A logical extension of decision making related to contraceptive use would be to focus upon risk-taking behavior--engaging in sexual intercourse without using contraceptives. Although no study directly demonstrates the relationship of contraceptive use decision making to contraceptive use risk taking, Adler, Kegeles, and Irwin (1987) showed that adolescent behavioral intention is related to actual use of contraceptives. Possible predictors of such risk taking have been identified in the research literature. For example, the level of sexual activity is positively related to contraceptive usage (Geis & Gerrard, 1984). Also adolescents demonstrate erroneous beliefs/attitudes about nonuse of contraceptives (Delamater & MacCorquodale, 1979; Kantner & Zelnik, 1972). These factors may directly influence such risk taking. Additionally, certain demographic variables (i.e., age, gender, and ethnic status) are related to unprotected sexual activity (Zelnik & Shah, 1983).

The present research was a modified replication of the Green et al. (1992) study. Cognitive capacity, cognitive egocentrism, experience, and demographic factors were examined as predictors of decision making in a contraceptive use paradigm. Experience was assessed by two questionnaires, one measuring sexual/contraceptive behaviors, the other sexual/contraceptive attitudes. Additionally, the present study examined cognitive capacity, cognitive egocentrism, experience, and demographic variables as predictors of risk-taking behavior--nonsensible use of contraceptives.

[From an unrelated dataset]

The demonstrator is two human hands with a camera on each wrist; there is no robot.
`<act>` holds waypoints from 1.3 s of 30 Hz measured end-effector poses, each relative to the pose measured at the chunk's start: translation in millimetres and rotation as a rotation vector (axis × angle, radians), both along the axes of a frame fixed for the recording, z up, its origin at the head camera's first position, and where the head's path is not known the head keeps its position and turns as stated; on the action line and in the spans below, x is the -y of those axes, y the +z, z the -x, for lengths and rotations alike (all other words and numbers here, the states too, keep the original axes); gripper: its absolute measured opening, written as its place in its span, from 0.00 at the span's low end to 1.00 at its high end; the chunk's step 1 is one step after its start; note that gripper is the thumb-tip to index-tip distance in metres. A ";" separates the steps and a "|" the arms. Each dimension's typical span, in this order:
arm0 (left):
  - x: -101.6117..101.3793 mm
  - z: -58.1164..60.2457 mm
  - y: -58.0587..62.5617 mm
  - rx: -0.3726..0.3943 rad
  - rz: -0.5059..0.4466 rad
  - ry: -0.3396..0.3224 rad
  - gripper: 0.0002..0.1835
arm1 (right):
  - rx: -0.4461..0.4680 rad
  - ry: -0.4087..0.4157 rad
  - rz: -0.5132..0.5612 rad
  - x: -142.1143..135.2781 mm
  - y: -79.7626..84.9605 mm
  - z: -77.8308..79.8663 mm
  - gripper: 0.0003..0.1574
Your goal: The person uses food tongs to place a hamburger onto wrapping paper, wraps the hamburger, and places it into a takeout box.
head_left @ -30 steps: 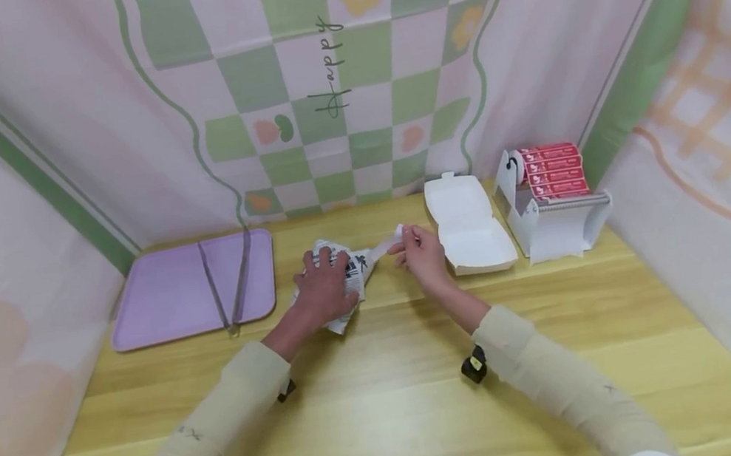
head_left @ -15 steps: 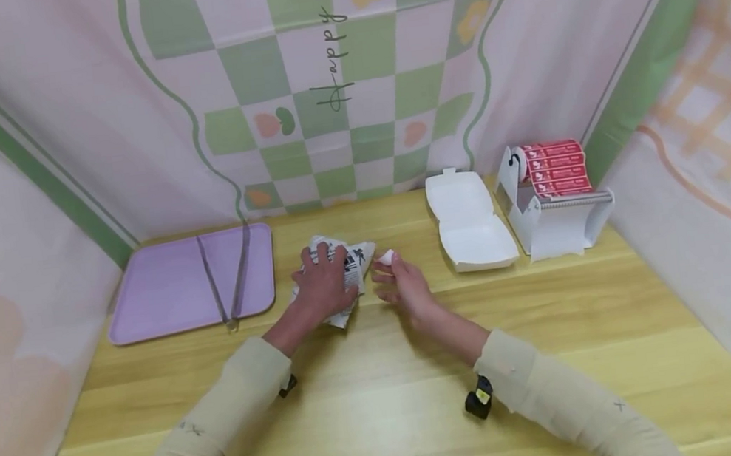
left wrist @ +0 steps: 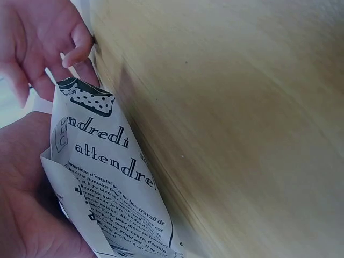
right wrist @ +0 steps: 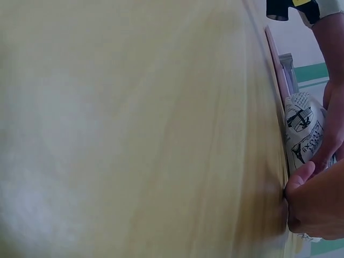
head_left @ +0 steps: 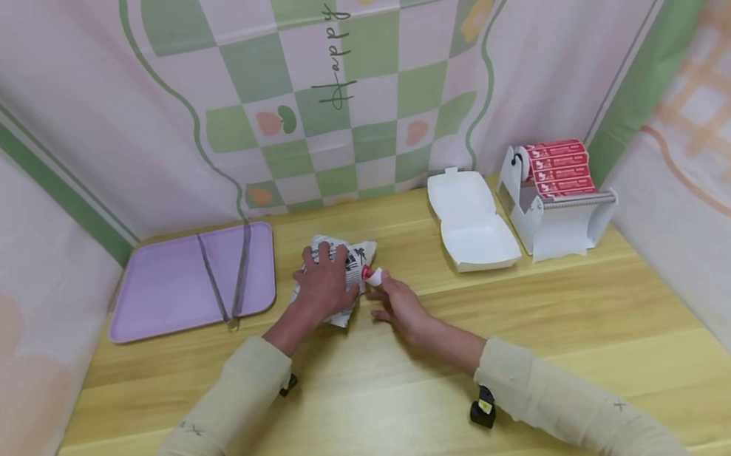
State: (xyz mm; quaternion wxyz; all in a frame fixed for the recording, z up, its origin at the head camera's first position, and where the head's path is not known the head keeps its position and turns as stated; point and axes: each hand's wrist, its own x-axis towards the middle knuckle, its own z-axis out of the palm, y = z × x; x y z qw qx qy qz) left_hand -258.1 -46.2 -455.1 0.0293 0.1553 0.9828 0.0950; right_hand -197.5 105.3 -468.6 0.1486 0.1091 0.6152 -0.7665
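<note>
In the head view a packet wrapped in printed newspaper-style paper (head_left: 360, 260) lies on the table. My left hand (head_left: 325, 284) rests over it, fingers spread across the top and thumb on its right side. Between thumb and fingers of my right hand (head_left: 406, 307) is a small red-and-white sticker (head_left: 375, 278), held at the packet's right edge. Black print covers the packet (left wrist: 115, 161) in the left wrist view, where the right hand (left wrist: 45, 40) appears beyond its narrow end. The right wrist view shows both hands close to the packet (right wrist: 303, 126); the sticker is hidden there.
A purple tray (head_left: 145, 292) with metal tongs (head_left: 238, 286) on it lies at left. To the right stand an opened white clamshell box (head_left: 479, 238) and a white dispenser (head_left: 566, 225) holding a roll of red stickers (head_left: 558, 163). A patterned curtain (head_left: 330, 150) hangs behind the table.
My right hand has moved left and down from near the white box to the packet's right edge, bringing the sticker with it. The left hand stays on the packet.
</note>
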 end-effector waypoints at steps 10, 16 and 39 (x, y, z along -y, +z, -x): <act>-0.3 0.0 0.6 0.005 0.029 -0.009 0.38 | 0.020 0.031 0.003 -2.2 -2.5 5.5 0.30; -0.7 0.3 0.8 0.013 0.033 -0.010 0.37 | -0.016 0.156 -0.018 -7.8 -2.2 10.1 0.32; 5.1 2.5 1.9 0.088 -0.016 -0.036 0.35 | -0.267 0.237 -0.548 -26.7 2.2 23.3 0.33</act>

Predictions were as follows: Based upon the Green et al. (1992) study, it was hypothesized that cognitive capacity and cognitive egocentrism would be significant predictors of contraceptive decision making. Based upon the literature pertaining to domain content (Byrnes, 1988; Levine & Linn, 1977), it was hypothesized that experience would also be a significant predictor. There was no basis in the literature for a prediction pertaining to age, grade, or ethnic status. Based upon the literature (Delamater & MacCorquodale, 1979; Kantner & Zelnik, 1972; Zelnik & Shah, 1983), it was hypothesized that sexual/contraceptive behaviors and attitudes, age, and ethnic status would be significant predictors of risk-taking behavior.

METHOD

Subjects

Subjects were 60 unmarried female patients, ages 14-18 years, recruited from two adolescent medicine outpatient clinics of a large, urban, city and county general hospital. The clinics served a lower socioeconomic status population. All subjects tested were considered "indigent"--that is, they were required to pay little or nothing for medical care. All subjects were sexually active. Since it was unclear whether prior pregnancy would influence decision making regarding contraceptives, those who had previously been pregnant were omitted from consideration. Thirty subjects were nonusers of contraceptives and thirty were contraceptive users or seeking contraceptives. One third of the subjects were white, one third were black, and one third were Hispanic. The groups were matched on the demographic variables of race and age. Mean age of subjects was 16.2 years.

Materials

In order to assess the level of cognitive functioning, two cognitive tasks, Displaced Volume and PUN, were employed. Both are considered measures of formal operational thinking. However, in a study by Jones and Green (1991), the former discriminated between sixth graders and those in higher grades, the latter discriminated between eighth graders and those in higher grades. Thus, Displaced Volume would appear to measure a lower level of cognitive functioning within formal operational thinking than would PUN.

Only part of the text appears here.